My spouse and/or I are accustomed to searching PubMed for friends and family to do basic supportive research for medical conditions. Conditions which are poorly explained or even explored by their physicians. One just this week, as it happens. Access to the primary literature is often very helpful, for peace of mind and to point subsequent medical care in the right direction, more quickly in many cases. We have found physicians to actually welcome discussions of papers when it comes to our own family’s health care.
The only reason we have full access is because of our affiliations with academic institutions. The public access policy was almost lost this past year because of academic publisher donations to a few key Congresspeople. It is unconscionable that this should ever be reversed. We should be seeking more ways to make ever greater amounts of the literature (prior to the access policy) available to the public which payed for it.

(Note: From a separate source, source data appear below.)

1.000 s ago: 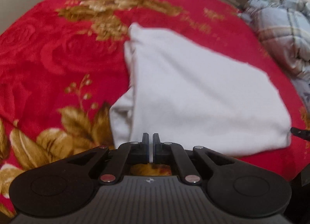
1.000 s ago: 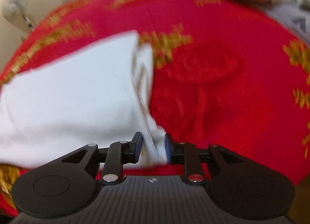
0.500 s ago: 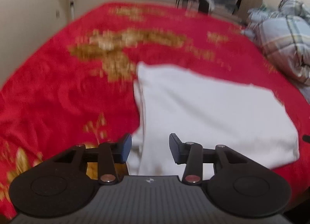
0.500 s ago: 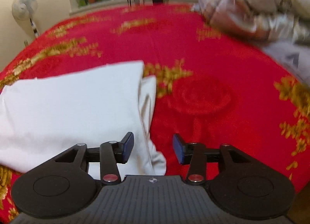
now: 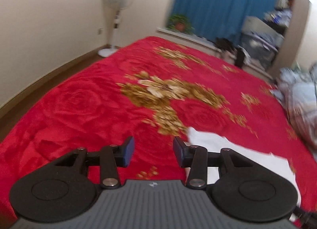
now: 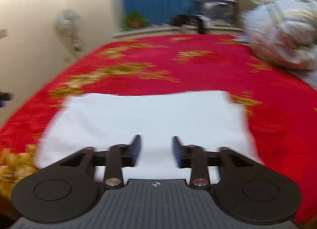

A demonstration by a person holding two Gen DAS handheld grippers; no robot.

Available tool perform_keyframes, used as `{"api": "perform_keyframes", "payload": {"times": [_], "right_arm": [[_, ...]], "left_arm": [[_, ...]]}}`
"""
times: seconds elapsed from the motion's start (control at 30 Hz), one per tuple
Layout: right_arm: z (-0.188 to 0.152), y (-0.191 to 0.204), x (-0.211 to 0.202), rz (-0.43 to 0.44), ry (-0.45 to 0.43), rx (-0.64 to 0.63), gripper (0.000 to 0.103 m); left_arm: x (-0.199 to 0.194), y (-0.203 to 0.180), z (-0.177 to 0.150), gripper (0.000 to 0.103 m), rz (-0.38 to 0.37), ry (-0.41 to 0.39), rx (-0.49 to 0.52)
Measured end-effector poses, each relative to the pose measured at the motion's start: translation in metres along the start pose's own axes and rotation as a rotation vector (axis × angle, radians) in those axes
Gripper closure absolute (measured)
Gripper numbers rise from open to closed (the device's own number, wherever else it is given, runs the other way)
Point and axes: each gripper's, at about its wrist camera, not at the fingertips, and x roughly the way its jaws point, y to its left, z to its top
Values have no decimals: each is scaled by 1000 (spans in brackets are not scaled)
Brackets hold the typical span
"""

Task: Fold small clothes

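One view frames the whole folded white garment; the other only its corner.

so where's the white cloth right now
The white cloth lies flat on the red bedspread, straight ahead in the right wrist view; in the left wrist view it sits at lower right.

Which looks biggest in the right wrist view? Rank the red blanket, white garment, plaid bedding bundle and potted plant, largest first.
1. red blanket
2. white garment, though nearness to the camera inflates it
3. plaid bedding bundle, partly cut off by the frame
4. potted plant, far away
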Motion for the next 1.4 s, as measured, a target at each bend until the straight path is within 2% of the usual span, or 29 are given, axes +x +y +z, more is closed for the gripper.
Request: {"api": "perform_keyframes", "payload": {"times": [0.13,0.27,0.33,0.43,0.47,0.5,0.57,0.67,0.9,1.17,1.4], "right_arm": [[-3,76,23,166,31,-120,84],[-17,147,53,297,89,-309,84],[-27,176,69,313,120,-393,82],[-41,201,92,304,167,-497,68],[-47,203,99,283,181,-527,61],[-51,206,104,268,200,-551,58],[-60,210,113,239,216,-595,58],[-64,214,115,226,183,-640,58],[-57,213,120,196,158,-666,92],[-40,231,88,225,2,-782,96],[-9,241,71,239,-57,-720,97]], "left_arm": [[-3,24,8,55,8,5,-78],[-7,38,13,55,16,-4,-91],[-9,42,14,55,15,-3,-100],[-7,47,14,55,10,0,-111],[-7,49,15,55,8,1,-112],[-5,49,15,55,5,1,-112],[-4,50,16,55,-2,2,-111],[-3,50,17,55,-10,0,-113],[-3,47,19,55,-26,-1,-114],[-2,47,19,55,-27,2,-112],[1,47,18,55,-25,9,-99]]}}
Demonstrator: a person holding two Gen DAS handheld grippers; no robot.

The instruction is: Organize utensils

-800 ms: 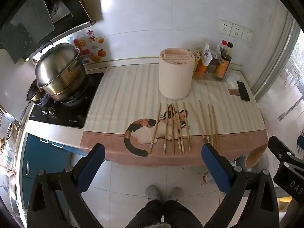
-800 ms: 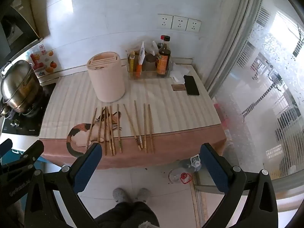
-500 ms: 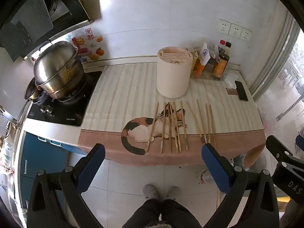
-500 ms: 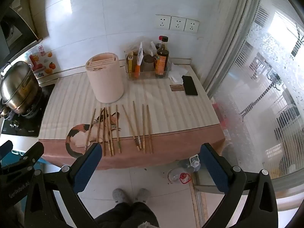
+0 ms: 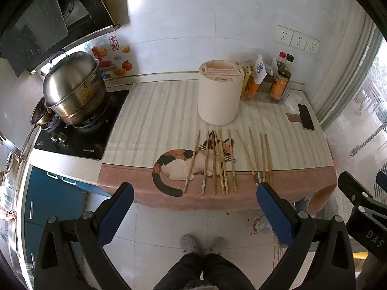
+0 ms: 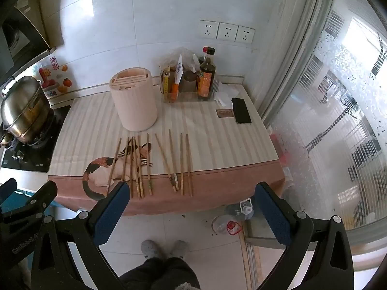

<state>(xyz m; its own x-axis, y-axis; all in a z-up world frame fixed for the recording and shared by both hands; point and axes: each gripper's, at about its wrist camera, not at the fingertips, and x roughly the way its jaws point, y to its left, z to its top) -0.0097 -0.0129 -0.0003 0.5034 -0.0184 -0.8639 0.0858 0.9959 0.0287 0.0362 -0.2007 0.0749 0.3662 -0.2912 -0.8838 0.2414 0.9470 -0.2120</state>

One way of reaching this compliance is supposed to be via reporting the results in clinicaltrials.gov for studies that are listed there. I am concerned about the way that results reporting is structured is not user friendly, and until VERY recently little guidance was available on how to use that part of the application. The NLM has work to do to improve that site. They should also accept a link to a published article from the study (if available) as proof of results reporting as an alternate to completing their results reporting pages, especially until they make them more flexible.